What you are asked to do -> For the material that follows, return exactly the lines from the one with "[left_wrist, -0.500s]" through the one with "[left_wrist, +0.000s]", both ends included.
BEGIN
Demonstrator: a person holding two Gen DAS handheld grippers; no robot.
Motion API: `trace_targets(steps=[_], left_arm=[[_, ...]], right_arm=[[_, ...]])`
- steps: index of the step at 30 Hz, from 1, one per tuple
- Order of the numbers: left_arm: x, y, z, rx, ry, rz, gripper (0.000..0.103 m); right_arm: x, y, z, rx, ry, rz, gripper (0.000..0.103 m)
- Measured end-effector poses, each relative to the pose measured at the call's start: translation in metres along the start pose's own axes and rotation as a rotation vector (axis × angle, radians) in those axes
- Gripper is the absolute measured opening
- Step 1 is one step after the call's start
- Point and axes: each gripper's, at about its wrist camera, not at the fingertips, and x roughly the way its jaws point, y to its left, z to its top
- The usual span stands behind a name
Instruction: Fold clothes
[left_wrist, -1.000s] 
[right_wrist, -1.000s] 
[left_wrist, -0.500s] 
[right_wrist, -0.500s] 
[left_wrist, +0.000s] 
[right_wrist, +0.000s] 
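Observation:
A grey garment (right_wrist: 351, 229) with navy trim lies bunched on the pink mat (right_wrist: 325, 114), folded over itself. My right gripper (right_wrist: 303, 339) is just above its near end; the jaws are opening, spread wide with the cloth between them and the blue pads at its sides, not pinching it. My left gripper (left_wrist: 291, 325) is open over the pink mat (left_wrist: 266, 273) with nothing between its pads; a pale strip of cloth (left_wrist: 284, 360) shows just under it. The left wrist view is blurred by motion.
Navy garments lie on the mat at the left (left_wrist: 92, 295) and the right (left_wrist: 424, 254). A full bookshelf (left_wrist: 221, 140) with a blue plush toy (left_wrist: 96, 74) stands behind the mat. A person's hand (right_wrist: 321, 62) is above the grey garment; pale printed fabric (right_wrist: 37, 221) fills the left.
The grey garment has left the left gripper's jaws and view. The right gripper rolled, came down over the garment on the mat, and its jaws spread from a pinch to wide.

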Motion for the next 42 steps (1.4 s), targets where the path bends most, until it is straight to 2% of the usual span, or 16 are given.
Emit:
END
Answer space ->
[left_wrist, -0.500s] 
[right_wrist, -0.500s] 
[left_wrist, +0.000s] 

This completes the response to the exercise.